Health information exchanges (HIEs) ensure the secure mobilization of electronic health information across organizations within a region. Each state in the country has an HIE, and some even have more than one.
HIEs, which can be public or private, are meant to enable more effective care that better meets patients’ unique needs. They have been around for a couple decades, but results are mixed when it comes to their success. The next generation of HIEs must think beyond the transfer of information and explore how they can use real-time health data to improve population health outcomes, according to Jamie Bland, the president and CEO of CyncHealth.
CyncHealth is Nebraska’s designated statewide HIE and prescription monitoring program. The nonprofit became a statewide HIE in 2012, Bland said in an interview.
“If you think about how people access healthcare, as well as the differences in electronic health records and how they have evolved over the past 20 years, what we’re really trying to do is connect data to the person,” she declared.
With CyncHealth, a person’s health information follows them throughout their healthcare journey. When it’s appropriate for a provider to seek their information (perhaps for treatment or a check-in), their data is available as a health history. CyncHealth also provides citizens with their longitudinal health information, according to Bland.
“Having data follow the person is important for patient safety outcomes, care coordination and just really looking at population health overall,” she said.
A key way that CyncHealth is seeking to improve population health outcomes is through a program it launched six months ago in Omaha to improve health and equity in maternal and postpartum care. Under the program, CyncHealth coordinates a secure data exchange amongst key healthcare stakeholders such as Medicaid, hospitals, clinics, federally qualified health centers, primary care providers, OB-GYNs and substance use disorder clinics.

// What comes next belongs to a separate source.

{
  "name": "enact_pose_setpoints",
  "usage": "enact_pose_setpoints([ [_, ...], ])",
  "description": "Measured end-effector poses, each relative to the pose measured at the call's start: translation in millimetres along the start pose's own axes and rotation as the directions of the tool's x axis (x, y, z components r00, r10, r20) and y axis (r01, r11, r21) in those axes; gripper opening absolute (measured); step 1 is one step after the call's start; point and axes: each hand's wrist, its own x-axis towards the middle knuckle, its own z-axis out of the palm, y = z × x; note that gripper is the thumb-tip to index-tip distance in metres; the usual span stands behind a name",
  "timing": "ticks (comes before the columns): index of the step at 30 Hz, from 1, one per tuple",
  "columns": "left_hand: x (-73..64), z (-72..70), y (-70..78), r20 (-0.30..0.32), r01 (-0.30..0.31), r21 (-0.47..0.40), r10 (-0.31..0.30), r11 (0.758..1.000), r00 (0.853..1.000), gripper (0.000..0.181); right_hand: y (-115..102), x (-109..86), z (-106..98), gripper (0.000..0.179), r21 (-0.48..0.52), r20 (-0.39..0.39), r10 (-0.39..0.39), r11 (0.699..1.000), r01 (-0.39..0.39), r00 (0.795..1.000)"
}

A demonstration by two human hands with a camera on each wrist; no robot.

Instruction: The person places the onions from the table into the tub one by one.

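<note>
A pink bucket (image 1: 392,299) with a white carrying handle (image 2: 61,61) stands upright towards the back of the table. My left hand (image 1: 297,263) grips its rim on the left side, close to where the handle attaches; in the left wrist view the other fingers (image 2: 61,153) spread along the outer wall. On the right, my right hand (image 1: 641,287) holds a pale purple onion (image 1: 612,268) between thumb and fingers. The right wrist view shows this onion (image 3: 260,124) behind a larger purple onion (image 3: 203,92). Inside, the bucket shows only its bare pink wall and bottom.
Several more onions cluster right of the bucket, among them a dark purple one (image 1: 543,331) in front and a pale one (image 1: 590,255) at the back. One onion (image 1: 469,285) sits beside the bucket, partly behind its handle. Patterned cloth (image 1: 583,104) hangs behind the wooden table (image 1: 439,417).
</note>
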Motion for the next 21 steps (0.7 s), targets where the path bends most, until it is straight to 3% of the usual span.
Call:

The program is designed to identify mothers and infants who are in need of care. The pilot identifies high-risk patients based on a wide variety of factors — including race, ethnicity, ZIP code and medical history — and it contacts providers so they can design a holistic care plan for their high-risk patients.
CyncHealth’s program for maternal and postpartum care also keeps providers informed about their patients’ real-time health data. For instance, let’s say a pregnant woman goes to the emergency department because she feels dizzy and is then diagnosed with high blood pressure. CyncHealth would notify all her treating providers to ensure they perform appropriate follow-up care. Interventions like these are important, as hypertension is a huge factor that contributes to maternal morbidity.
“This is a newer program, so we don’t have longitudinal data just yet. But what we hope to see in the data is that [adverse] outcomes — whether they be postpartum complications, or issues that could lead to death like in a pulmonary embolism or hemorrhaging after childbirth — can can be followed up on more rapidly than without this type of information exchange,” Bland said.
CyncHealth plans to keep this program running in the future, according to Bland. To measure its impact, she said the nonprofit will track how many notifications it sends to providers and how many were acted upon. CyncHealth will also look at how maternal mortality and morbidity data changes over time in Omaha.
This summer, HHS recognized CyncHealth’s Omaha program as one of the top 25 winners of Phase I of its health equity-focused postpartum care challenge.
“That recognition is really just underscoring the work that we’ve done to build a broad health information network,” Bland said. “When you have that foundation, you can really start to improve population health because it takes a data exchange to be able to react more quickly to information.”